The Choice Argument: All behaviors are choices and addicts (including alcoholics, pot-heads, etc.) can quit if they really want to if they are motivated to make the right choice. A strong enough threat will change behavior. There is a distinction between behavior and symptoms. People have perfect free will.
But neuroscience reveals the fatal flaws in the choice argument. The capacity for choice, it turns out, is far more Addiction is a disease of choice, of the very parts of the brain we need to make decisions.

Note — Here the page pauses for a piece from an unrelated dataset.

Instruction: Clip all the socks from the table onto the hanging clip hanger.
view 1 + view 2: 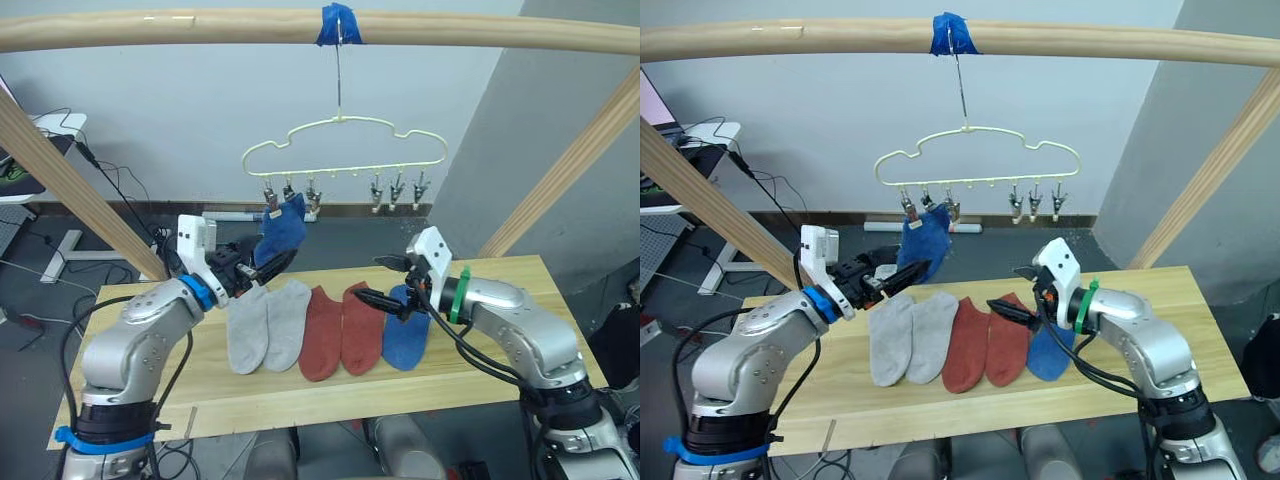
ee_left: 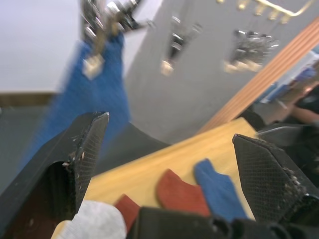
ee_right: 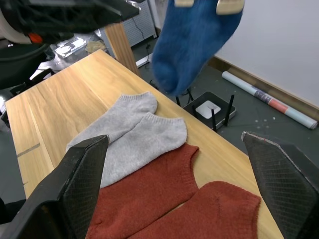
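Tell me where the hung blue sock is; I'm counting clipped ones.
In the left eye view, the blue sock hangs from the clip hanger's leftmost clips, just above the left hand.

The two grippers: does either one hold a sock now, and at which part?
Neither holds anything. The left gripper and right gripper are both open. The blue sock hangs from the clip hanger, held at its cuff by the clips.

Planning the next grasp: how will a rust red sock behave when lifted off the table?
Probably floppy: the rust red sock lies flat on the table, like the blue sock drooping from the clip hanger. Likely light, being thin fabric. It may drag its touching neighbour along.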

The Disease Argument: the behavior of addicts can be frustrating but that doesn’t necessarily mean that there is something unchanging which is constitutes a moral failing or a personality disorder. There is a long history in medicine of making the mistake of assuming these immutable flaws. Bad acts do not necessarily imply a bad actor. It is a question of causality: what is the ultimate cause of the bad behavior?
The modern model for disease (any disease) started 100 years ago with microbiologists such as Louis Pasteur and posits three things which must be present for something to fit the definition of a disease:
An organ
A physical/cellular defect with that organ
Signs and symptoms
Before the disease model, medicine was focused on treating symptoms and not underlying causes. The Disease Model doubled the human lifespan within 100 years. With addiction, the organ is the brain. The question is what are the brain defects involved if addiction is a disease. From the perspective of the Choice Argument the symptoms of addiction just look like badness. See the next post for the answer…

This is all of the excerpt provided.